Sei emendamenti fotocopia puntano a modificare l’articolo 46 del Ddl Concorrenza in discussione al Senato per ostacolare l’attività delle cliniche odontoiatriche. Luca Foresti, ad del Centro Medico Santagostino: «La lobby cerca di fermare l’inarrestabile penetrazione delle catene odontoiatriche nel mercato, che ha portato a un abbassamento dei costi per i pazienti e maggiore possibilità di scelta»
Obbligare le cliniche odontoiatriche ad avere soci iscritti all’Albo degli odontoiatri che posseggano due terzi del capitale sociale e lo stesso direttore sanitario iscritto all’Albo. Questo il senso di un “emendamento fotocopia” presentato da sei senatori in commissione Industria al Senato, dove si sta esaminando il Disegno di legge n. 2085, legge annuale per il mercato e la concorrenza. Si tratta di senatori del Pd, Ncd, Pdl, M5s e del Gruppo Misto (consultabili qui dal 46.26 al 46.31)
«L’ANDI (Associazione Nazionale Dentisti Italiani)», commenta Luca Foresti, amministratore delegato del Centro Medico Santagostino, «non sapendo come fermare l’inarrestabile penetrazione delle catene odontoiatriche nel mercato, con conseguente abbassamento dei costi per i pazienti e maggiore possibilità di scelta, decide di giocarsi la carta del protezionismo».

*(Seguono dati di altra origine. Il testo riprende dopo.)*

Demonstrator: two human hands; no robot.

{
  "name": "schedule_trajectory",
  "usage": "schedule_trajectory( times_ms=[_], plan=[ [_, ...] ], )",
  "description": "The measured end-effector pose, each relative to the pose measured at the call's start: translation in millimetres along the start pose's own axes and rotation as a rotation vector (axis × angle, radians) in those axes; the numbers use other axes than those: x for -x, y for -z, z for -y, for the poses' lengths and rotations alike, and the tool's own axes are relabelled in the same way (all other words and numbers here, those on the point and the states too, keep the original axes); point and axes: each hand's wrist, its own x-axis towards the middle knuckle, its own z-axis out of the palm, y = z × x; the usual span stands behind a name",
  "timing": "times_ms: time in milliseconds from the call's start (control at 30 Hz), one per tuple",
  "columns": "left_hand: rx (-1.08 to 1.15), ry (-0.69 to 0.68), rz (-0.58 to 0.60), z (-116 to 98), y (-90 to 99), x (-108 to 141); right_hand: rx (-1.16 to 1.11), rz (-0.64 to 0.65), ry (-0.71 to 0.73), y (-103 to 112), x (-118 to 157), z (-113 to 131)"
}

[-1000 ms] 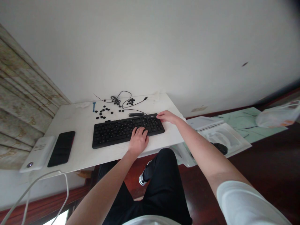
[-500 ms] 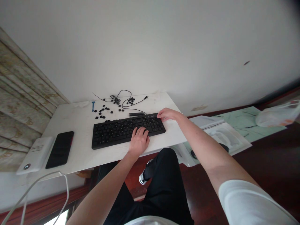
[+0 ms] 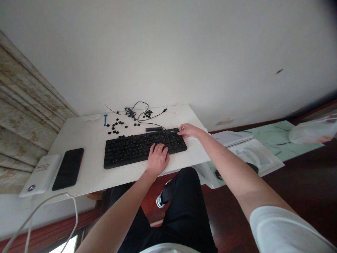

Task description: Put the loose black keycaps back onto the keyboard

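A black keyboard (image 3: 131, 151) lies on the white desk, some of its keys apparently without caps. My left hand (image 3: 158, 158) rests over its lower right part, fingers extended across the keys. At the upper right corner, my right hand (image 3: 187, 131) has its thumb and fingers closed on the keyboard's edge. Behind the keyboard, several loose black keycaps (image 3: 126, 127) are scattered. Its black cable (image 3: 143, 103) loops among them, ending in a USB plug (image 3: 165, 110).
A blue tool (image 3: 105, 119) lies at the back left. A black phone (image 3: 68, 168) and a white box-shaped device (image 3: 40, 175) sit on the desk's left side (image 3: 92, 175). White packaging (image 3: 252, 153) is to the right, below desk level. A white cable (image 3: 75, 211) hangs at lower left.
Both hands hold nearly the same places on the keyboard. The whole view has shifted very slightly; nothing on the desk has visibly moved.
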Motion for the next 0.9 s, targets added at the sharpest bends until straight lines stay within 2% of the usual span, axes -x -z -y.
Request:
schedule_trajectory(
  times_ms=[133,233,300,400,467,567,667,733,800,833,900],
  plan=[
    [0.019,-0.008,0.000,2,0.0,1,0.121,-0.187,0.106,8,10,2],
    [0.018,-0.009,-0.013,2,-0.9,2,0.348,-0.422,0.281,35,20,0],
    [0.010,-0.008,-0.023,2,-1.3,1,0.573,-0.550,0.345,58,27,-6],
    [-0.001,-0.005,-0.026,1,-1.3,1,0.859,-0.521,0.346,80,37,-24],
    [0.001,-0.004,-0.021,1,-1.1,1,0.963,-0.433,0.324,82,43,-36],
    [0.020,0.003,-0.019,0,-0.5,1,0.993,-0.368,0.297,71,49,-49],
    [0.084,0.000,-0.035,2,1.8,2,0.901,-0.459,0.322,57,54,-46],
    [0.179,0.019,-0.078,3,4.5,1,0.762,-0.543,0.391,46,59,-33],
    [0.311,0.092,-0.155,5,7.8,-4,0.566,-0.565,0.475,29,66,-14],
    [0.380,0.147,-0.195,6,9.8,-8,0.455,-0.530,0.514,17,71,-3],
    [0.501,0.263,-0.252,6,14.8,-20,0.241,-0.378,0.564,-12,81,19]
  ],
)
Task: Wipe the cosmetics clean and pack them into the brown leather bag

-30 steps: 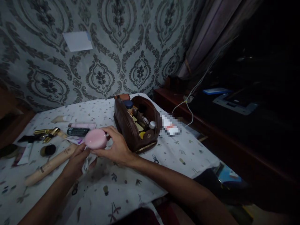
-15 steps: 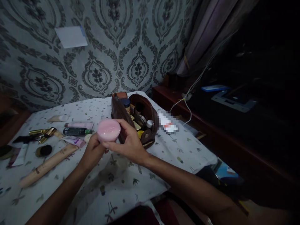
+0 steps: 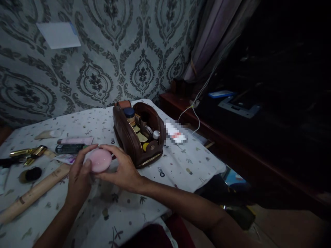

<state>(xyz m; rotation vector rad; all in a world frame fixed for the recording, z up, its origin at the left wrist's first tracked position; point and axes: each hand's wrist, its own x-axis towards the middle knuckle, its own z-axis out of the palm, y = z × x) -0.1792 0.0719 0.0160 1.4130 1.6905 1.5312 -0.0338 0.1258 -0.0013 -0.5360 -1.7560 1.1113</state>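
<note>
Between my two hands is a round pink-lidded jar (image 3: pixel 100 160), its glossy lid tilted toward me. My left hand (image 3: pixel 80 172) wraps its left side, the thumb lying at the lid's edge. From the right, my right hand (image 3: pixel 123 169) curls its fingers and thumb around the rim. Just beyond my right hand stands an unzipped brown cosmetic bag (image 3: pixel 126 141), holding a dark-blue-capped bottle (image 3: pixel 129 115), a silver-capped item (image 3: pixel 156 134) and other cosmetics. A dark green tube (image 3: pixel 68 148) and a pale pink tube (image 3: pixel 74 141) lie behind my left hand.
On the patterned tablecloth (image 3: pixel 144 210), a long beige tube (image 3: pixel 36 194), a black-capped round item (image 3: pixel 33 174) and gold tubes (image 3: pixel 36 155) lie to the left. A blurred-out white item (image 3: pixel 176 132) is right of the bag. White cables (image 3: pixel 199 100) hang near a dark red ledge (image 3: pixel 219 141).
The view has turned to the right, so everything sits farther left. My left hand has come up from beneath the jar to its left side, its thumb now at the lid.
</note>
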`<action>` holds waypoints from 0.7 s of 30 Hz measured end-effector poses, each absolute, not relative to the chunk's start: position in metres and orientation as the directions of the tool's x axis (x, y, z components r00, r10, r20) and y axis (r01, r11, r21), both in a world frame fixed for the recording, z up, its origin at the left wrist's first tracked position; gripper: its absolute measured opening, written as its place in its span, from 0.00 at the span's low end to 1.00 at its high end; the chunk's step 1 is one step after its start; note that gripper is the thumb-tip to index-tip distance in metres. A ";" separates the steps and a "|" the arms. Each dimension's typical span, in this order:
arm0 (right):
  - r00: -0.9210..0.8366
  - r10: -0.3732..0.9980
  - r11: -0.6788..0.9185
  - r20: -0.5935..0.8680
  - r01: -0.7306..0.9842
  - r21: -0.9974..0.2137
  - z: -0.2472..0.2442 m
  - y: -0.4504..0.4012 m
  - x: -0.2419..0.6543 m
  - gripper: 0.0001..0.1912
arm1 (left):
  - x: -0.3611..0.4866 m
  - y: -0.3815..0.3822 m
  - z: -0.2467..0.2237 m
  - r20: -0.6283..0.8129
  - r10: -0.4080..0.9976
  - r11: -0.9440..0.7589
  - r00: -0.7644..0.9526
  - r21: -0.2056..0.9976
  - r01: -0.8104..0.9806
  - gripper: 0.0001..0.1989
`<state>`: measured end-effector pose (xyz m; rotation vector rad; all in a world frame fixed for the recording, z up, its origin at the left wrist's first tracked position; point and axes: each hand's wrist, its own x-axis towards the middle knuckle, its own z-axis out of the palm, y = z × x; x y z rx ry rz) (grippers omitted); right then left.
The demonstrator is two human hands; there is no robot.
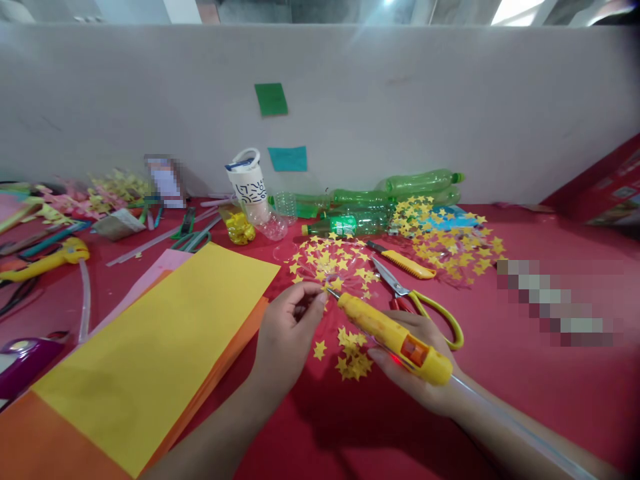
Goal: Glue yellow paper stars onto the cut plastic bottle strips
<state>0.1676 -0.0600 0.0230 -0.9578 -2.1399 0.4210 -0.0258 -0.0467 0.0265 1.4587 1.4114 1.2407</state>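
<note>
In my right hand (425, 360) is a yellow glue gun (390, 330), its metal tip pointing left toward the fingertips of my left hand (290, 327). My left thumb and index finger pinch a small yellow star (326, 291) at that tip. Just behind the fingers, a cluster of yellow stars on clear plastic (333, 260) lies on the red table. Loose yellow stars (353, 363) sit in a small pile between my hands. Yellow-handled scissors (400, 287) and a yellow cutter knife (407, 261) lie behind my right hand.
Yellow paper (165, 353) over orange sheets covers the left side. Green bottles (420, 181), a white cup (249, 183) and another star cluster (450, 243) stand or lie toward the grey partition (350, 113). A second yellow glue gun (60, 257) rests far left.
</note>
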 end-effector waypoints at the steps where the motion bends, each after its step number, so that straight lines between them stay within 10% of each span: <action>1: -0.452 0.745 0.667 0.491 0.501 -0.552 0.023 -0.060 0.168 0.14 | -0.026 -0.047 0.027 0.144 0.987 -0.119 -0.076 0.955 0.271 0.07; 16: -0.459 0.746 0.666 0.483 0.519 -0.536 0.026 -0.058 0.166 0.15 | -0.025 -0.047 0.028 0.132 0.989 -0.108 -0.067 0.953 0.284 0.08; 21: -0.446 0.749 0.662 0.490 0.526 -0.534 0.026 -0.059 0.166 0.15 | -0.026 -0.049 0.028 0.326 0.944 -0.272 -0.045 0.851 0.450 0.07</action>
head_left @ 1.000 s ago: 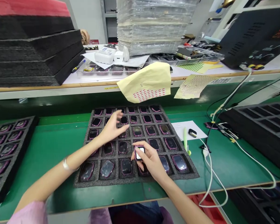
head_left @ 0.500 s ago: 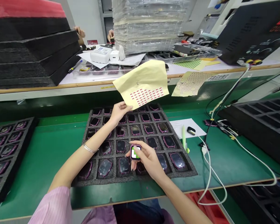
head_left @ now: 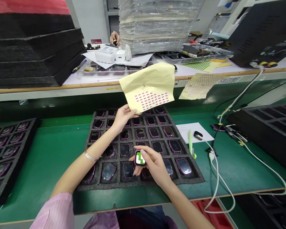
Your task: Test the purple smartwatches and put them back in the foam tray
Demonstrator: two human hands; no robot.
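Note:
My left hand [head_left: 124, 118] pinches the lower left corner of a yellow sticker sheet [head_left: 149, 82] printed with rows of small red arrows. The sheet's upper part leans against the shelf edge. In my right hand [head_left: 153, 163] is a smartwatch without a strap [head_left: 140, 158], its purple case gripped between the fingers. Its lit screen shows green and white blocks, and my thumb lies over the screen's upper right. Below both hands lies a black foam tray [head_left: 188, 182] whose compartments hold similar purple-framed watches with dark screens; my hands and left forearm hide some of them.
Another foam tray of watches [head_left: 9, 149] lies left. On the right are a white paper [head_left: 183, 128], a green pen-like tool [head_left: 190, 141], a charger puck [head_left: 198, 135] and loose white cables [head_left: 218, 178]. Stacked black foam [head_left: 35, 54] and clear trays [head_left: 154, 27] stand on the shelf, near another person's hand [head_left: 114, 37].
The view has shifted slightly. My right thumb has moved toward the screen's upper right edge, uncovering more of the green and white pattern. My left hand still holds the sheet.

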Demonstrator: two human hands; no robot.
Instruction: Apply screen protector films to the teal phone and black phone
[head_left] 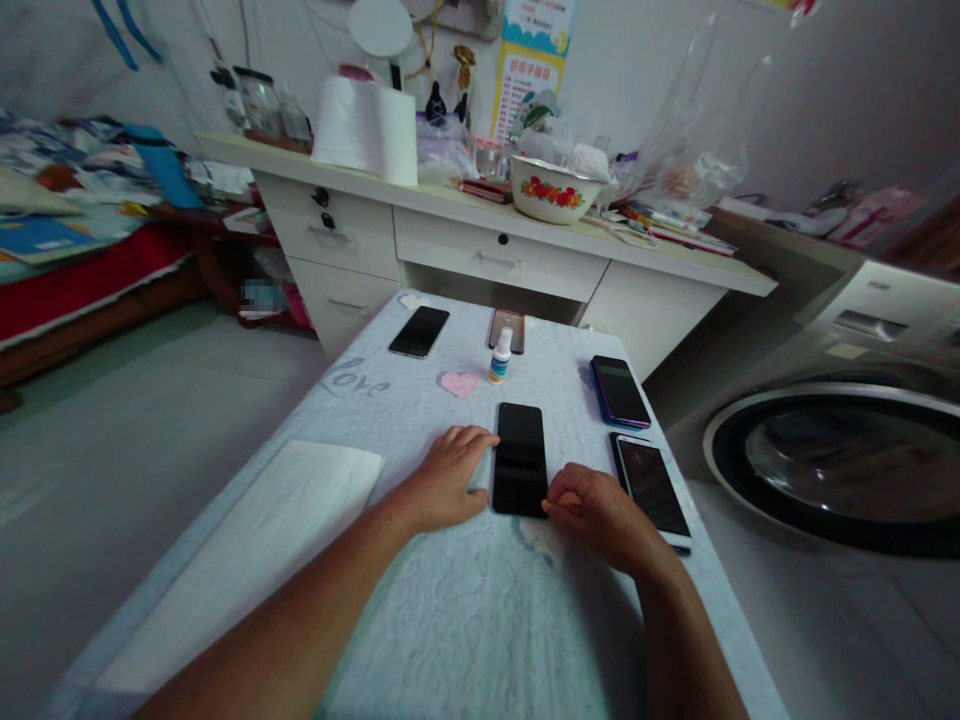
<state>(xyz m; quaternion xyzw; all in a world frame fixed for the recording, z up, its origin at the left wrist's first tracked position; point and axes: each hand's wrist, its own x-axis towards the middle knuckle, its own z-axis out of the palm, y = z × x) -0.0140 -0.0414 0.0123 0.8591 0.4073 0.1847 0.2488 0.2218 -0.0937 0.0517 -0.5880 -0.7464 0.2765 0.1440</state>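
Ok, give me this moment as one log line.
left hand: at left edge of central phone; right hand: at its lower right corner; central phone: flat, dark; small bottle: upright beyond it

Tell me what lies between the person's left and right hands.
In the head view, a dark phone lies flat on the table between the left hand and right hand.

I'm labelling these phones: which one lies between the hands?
The black phone flanked by the left hand and right hand; the others lie farther forward or to the right.
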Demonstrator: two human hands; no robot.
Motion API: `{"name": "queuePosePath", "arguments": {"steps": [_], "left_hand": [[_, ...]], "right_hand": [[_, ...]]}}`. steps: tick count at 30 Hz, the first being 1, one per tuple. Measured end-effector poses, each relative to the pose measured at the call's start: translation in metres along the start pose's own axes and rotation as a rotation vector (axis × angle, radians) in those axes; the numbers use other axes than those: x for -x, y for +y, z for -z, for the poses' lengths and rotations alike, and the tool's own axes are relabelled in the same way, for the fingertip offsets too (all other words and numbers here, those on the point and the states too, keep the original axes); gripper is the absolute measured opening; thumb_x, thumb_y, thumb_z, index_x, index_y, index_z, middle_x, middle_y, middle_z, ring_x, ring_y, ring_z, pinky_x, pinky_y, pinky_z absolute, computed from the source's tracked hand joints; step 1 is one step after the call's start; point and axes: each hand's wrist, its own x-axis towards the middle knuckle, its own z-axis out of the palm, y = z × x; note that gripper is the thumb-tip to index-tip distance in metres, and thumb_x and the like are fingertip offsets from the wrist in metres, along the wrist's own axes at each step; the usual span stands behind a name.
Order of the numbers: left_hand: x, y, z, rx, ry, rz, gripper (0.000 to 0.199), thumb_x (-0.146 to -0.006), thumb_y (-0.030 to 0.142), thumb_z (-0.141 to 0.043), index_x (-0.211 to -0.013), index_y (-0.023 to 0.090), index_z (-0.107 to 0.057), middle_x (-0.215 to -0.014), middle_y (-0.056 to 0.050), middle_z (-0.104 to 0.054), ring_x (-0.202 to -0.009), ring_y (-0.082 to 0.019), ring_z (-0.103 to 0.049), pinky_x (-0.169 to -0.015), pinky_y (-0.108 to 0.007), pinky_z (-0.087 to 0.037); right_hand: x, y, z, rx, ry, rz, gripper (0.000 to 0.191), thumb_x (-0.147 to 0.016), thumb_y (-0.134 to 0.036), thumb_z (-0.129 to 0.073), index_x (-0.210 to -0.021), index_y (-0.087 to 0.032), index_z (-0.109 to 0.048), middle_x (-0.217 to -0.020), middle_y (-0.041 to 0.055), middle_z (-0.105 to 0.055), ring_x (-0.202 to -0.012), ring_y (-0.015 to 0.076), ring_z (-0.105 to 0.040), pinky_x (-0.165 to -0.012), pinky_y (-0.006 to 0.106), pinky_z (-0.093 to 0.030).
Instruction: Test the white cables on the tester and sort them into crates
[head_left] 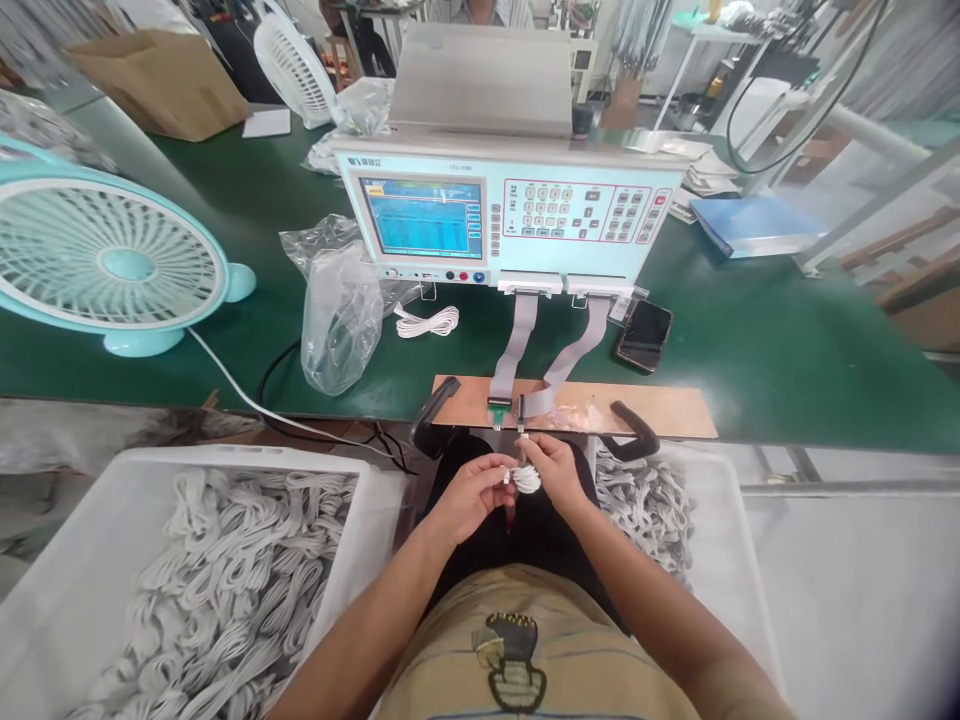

«L’assurdità di questo emendamento», aggiunge Foresti, «è autoevidente, dato il processo di liberalizzazione partito nel 2006 con Bersani e che risulta necessario per lo sviluppo economico del nostro Paese. Così possiamo tutti, su questo esempio, capire come funziona una lobby nel nostro Paese. Notate come la mano che ha scritto questi 6 emendamenti sia la stessa e sia arrivata a tutti i partiti».
«L’obiettivo», aggiunge Foresti, «è evidente. Bloccare con una norma un mercato, quello dell’odontoiatria a prezzi contenuti, che è cresciuto tantissimo negli anni. E che ha consentito a tantissimi pazienti di accedere alle cure dentali senza spendere cifre impossibili e senza dover sobbarcarsi le trasferte all’estero dove i costi sono più contenuti. Il Santagostino, in 7 anni ha visto crescere del 60% all’anno il numero di prestazioni erogate».
«Certo», aggiunge Foresti, «la concorrenza ha fatto abbassare i costi e ha ridotto i margini di guadagno per i professionisti. Fare il dentista non è più, come un tempo, un eldorado fatto di guadagni altissimi e sicuri. I professionisti che lavorano da noi, tutti con esperienze e alto livello di specializzazione, guadagnano il giusto anche grazie alla sostanziale garanzia di avere sempre le agende piene. L’interesse del legislatore dovrebbe coincidere con quello dei cittadini, in questo caso i pazienti. E non con quello di una categoria. Ci auguriamo quindi che l’emendamento venga ritirato e che ci si confronti sulla qualità delle prestazioni, la trasparenza dei prezzi e la soddisfazione dei pazienti».